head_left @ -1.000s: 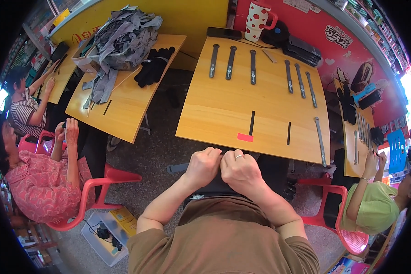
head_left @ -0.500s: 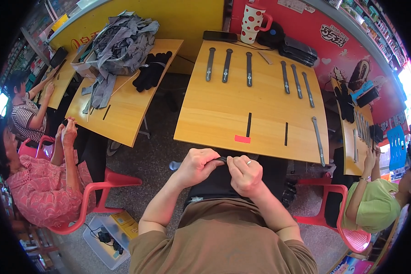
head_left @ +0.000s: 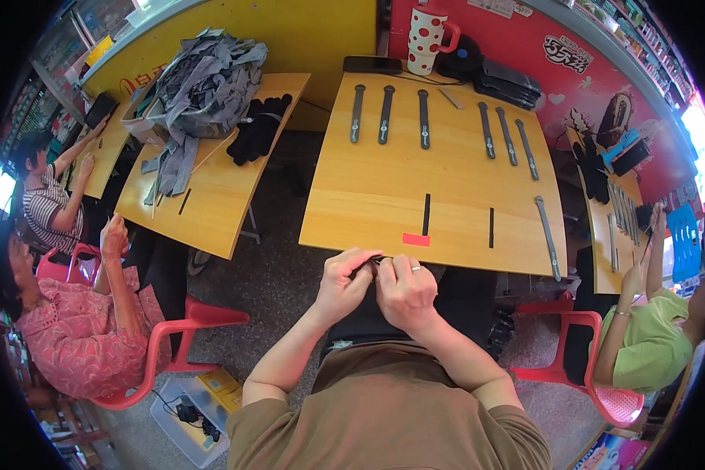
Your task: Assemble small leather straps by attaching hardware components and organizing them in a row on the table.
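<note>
My left hand (head_left: 346,283) and my right hand (head_left: 407,293) meet just below the table's front edge, thumbs and fingers pinched together. Between their fingertips shows a small dark piece (head_left: 377,258), mostly hidden, so its kind cannot be made out. On the table (head_left: 352,211) just ahead of them, a red rectangle (head_left: 416,239) touches the lower end of a black strip (head_left: 426,213). Another black strip (head_left: 491,228) lies to the right. Several grey straps with rounded ends lie farther back, including one strap (head_left: 424,119) near the middle, and a lone strap (head_left: 547,237) lies at the right edge.
A spotted tumbler (head_left: 426,39), a phone (head_left: 373,64) and black pouches (head_left: 507,84) stand along the back. The left table (head_left: 211,207) bears grey scraps (head_left: 211,82) and black gloves (head_left: 262,129). Co-workers sit on both sides; a plastic bin (head_left: 182,439) is on the floor.
Both my hands have shifted slightly up and left, drawing closer together with the dark piece still between them. The co-worker at the right has raised a hand.
</note>
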### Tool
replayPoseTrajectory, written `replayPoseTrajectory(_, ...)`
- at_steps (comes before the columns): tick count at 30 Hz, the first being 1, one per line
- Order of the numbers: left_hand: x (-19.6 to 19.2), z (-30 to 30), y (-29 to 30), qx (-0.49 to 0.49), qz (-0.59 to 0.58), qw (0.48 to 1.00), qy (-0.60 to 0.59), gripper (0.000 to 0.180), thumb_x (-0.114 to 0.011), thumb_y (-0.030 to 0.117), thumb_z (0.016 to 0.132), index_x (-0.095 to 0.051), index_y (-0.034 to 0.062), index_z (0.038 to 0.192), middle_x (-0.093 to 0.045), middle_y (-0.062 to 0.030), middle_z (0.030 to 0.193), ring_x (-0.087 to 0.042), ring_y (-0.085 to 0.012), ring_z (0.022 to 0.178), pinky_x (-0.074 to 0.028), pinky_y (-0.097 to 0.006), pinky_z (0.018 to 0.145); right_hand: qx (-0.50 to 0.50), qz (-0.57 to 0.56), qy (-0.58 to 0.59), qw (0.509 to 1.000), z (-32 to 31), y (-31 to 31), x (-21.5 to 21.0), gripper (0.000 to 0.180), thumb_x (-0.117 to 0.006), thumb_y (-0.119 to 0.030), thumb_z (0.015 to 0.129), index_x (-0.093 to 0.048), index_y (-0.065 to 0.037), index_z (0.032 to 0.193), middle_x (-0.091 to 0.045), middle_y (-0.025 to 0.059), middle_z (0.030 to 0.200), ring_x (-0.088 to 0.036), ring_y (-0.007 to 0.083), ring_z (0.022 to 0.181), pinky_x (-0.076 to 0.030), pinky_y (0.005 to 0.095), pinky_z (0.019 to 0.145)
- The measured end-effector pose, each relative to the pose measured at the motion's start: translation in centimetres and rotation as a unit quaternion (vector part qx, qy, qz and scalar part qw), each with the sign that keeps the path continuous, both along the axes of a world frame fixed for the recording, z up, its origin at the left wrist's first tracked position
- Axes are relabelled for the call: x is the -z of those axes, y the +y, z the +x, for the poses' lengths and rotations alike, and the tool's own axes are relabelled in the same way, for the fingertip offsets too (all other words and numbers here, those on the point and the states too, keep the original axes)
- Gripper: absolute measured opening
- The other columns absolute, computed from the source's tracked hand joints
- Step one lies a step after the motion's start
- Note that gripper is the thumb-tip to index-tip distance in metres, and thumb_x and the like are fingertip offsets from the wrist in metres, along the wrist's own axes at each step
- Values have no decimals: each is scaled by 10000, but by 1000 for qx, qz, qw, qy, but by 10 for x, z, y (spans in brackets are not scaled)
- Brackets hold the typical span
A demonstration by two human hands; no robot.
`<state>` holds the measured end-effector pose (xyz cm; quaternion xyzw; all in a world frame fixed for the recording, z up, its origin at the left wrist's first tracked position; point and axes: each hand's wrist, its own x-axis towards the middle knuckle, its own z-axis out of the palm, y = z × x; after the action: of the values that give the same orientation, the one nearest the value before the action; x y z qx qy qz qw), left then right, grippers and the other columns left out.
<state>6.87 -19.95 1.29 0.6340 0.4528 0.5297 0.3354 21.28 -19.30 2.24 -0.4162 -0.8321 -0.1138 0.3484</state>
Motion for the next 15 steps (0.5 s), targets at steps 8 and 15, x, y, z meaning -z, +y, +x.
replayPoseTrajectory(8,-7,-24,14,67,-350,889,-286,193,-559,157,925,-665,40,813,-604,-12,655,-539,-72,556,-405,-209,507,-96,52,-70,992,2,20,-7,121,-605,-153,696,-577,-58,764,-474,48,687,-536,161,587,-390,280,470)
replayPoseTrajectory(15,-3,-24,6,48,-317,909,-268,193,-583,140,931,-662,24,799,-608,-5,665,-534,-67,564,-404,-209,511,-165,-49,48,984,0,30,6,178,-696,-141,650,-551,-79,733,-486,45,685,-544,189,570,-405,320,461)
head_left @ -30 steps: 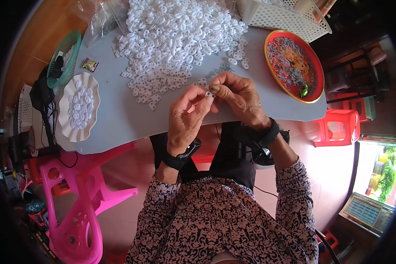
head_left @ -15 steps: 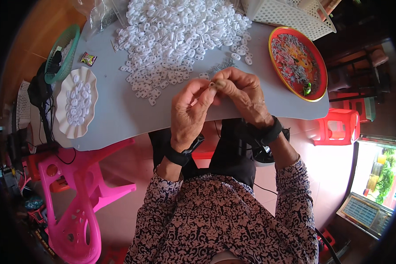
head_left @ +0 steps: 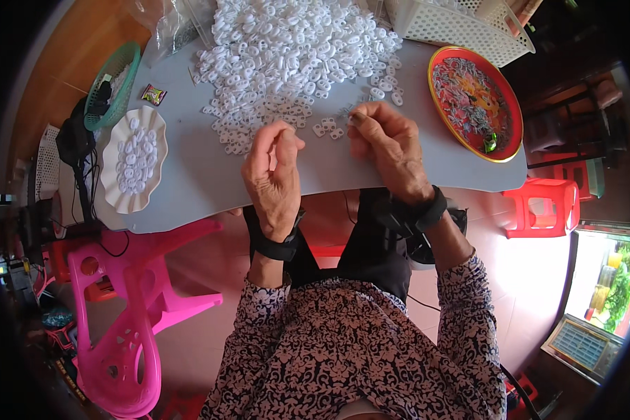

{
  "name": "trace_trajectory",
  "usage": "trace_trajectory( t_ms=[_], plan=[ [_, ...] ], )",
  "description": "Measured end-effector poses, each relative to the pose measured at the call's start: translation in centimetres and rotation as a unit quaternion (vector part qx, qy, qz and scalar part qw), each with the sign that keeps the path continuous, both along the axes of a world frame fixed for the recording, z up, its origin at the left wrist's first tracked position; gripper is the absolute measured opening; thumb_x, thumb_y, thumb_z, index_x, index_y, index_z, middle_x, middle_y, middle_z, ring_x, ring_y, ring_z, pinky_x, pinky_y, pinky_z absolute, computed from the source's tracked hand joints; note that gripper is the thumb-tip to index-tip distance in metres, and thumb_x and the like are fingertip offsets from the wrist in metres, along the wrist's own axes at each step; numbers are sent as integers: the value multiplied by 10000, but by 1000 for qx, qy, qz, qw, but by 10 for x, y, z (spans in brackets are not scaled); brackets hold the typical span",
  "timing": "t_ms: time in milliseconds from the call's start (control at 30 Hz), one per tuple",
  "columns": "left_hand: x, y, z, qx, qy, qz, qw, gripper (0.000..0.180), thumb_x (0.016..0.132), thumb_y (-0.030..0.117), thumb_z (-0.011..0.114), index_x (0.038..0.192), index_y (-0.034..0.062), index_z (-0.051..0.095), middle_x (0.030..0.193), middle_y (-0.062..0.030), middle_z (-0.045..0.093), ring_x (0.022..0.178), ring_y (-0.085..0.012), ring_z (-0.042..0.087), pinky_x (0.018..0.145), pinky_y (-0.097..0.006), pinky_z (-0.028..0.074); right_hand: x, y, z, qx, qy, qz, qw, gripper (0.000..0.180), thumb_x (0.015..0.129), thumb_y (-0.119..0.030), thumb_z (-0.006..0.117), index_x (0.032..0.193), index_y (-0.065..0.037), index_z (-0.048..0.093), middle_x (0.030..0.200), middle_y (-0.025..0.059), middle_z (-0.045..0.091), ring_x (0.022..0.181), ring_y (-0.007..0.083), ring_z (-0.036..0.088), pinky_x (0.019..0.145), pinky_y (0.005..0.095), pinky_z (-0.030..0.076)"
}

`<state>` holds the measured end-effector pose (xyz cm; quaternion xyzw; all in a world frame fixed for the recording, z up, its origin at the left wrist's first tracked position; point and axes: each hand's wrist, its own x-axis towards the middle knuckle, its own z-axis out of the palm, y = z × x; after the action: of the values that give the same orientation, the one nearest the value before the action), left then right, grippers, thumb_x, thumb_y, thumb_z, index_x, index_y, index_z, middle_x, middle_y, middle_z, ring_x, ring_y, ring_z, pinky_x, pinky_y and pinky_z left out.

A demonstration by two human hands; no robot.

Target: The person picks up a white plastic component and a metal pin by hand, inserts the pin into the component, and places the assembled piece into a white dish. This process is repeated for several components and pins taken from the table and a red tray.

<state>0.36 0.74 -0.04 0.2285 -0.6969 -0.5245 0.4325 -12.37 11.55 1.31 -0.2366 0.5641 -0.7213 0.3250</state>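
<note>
Left hand (head_left: 273, 171): fingers curled and pinched together above the bench (head_left: 210, 182); whether it holds a piece cannot be told. Right hand (head_left: 388, 143): fingertips closed, apparently on a small grey part at the pile's near edge. A few loose white plastic pieces (head_left: 327, 128) lie between both hands; the main heap (head_left: 294, 52) sits just beyond. Risk: a weak pinch may drop the part into the heap, where it would be hard to find. The red tray (head_left: 509, 150) overhangs the bench corner; a knock could tip it.
</note>
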Motion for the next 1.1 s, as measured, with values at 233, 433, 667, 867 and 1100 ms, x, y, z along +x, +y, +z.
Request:
trace_trajectory(
  t_ms=[233, 433, 667, 867, 1100],
  plan=[
    [-3, 0, -11, 16, 11, 8, 1000, 78, 914, 62, 511, 969, 23, 549, 771, -54, 570, 701, -120, 547, 633, -247, 436, -21, -39, 23, 80, 88, 58, 991, 227, 912, -173, 523, 950, 43, 584, 793, 69, 631, 646, 113, 604, 547, 240, 481],
    [-5, -1, -3, -29, -32, -2, 999, 42, 887, 49, 520, 915, 23, 537, 682, -55, 542, 618, -132, 520, 574, -267, 430, -51, -74, 13, 189, 220, 125, 949, 281, 865, -216, 486, 938, 36, 588, 778, 117, 690, 549, 137, 611, 510, 271, 495],
    [-3, -2, -10, -17, -11, 8, 1000, 55, 881, 42, 517, 923, 22, 546, 693, -63, 550, 615, -132, 525, 570, -268, 440, -38, -76, 15, 210, 258, 153, 931, 249, 846, -184, 478, 883, 33, 594, 714, 102, 681, 516, 127, 597, 506, 273, 491],
    [-5, -1, -8, 32, 16, -2, 999, 75, 898, 84, 531, 935, 25, 558, 723, -51, 564, 636, -128, 537, 572, -261, 431, -41, -71, 14, 199, 258, 135, 936, 228, 855, -180, 493, 866, 18, 606, 695, 73, 660, 581, 115, 603, 558, 270, 481],
    [-2, 3, 12, 155, 33, -47, 986, 309, 936, 293, 527, 912, -11, 577, 755, -30, 586, 697, -90, 539, 667, -238, 419, -1, -46, 27, 25, 227, 145, 963, 190, 899, -149, 513, 885, 27, 580, 743, 62, 619, 681, 89, 566, 629, 263, 467]
  ],
)
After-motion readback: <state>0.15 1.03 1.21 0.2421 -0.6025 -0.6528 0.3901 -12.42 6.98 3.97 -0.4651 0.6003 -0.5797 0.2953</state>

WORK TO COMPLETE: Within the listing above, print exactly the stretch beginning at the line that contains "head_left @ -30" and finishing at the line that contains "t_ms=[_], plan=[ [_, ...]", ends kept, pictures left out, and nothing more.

RESULT OF THIS EXERCISE:
head_left @ -30 steps: 
head_left @ -15 steps: 
head_left @ +0 steps: 

{
  "name": "trace_trajectory",
  "usage": "trace_trajectory( t_ms=[_], plan=[ [_, ...] ], )",

The exercise is fully answered.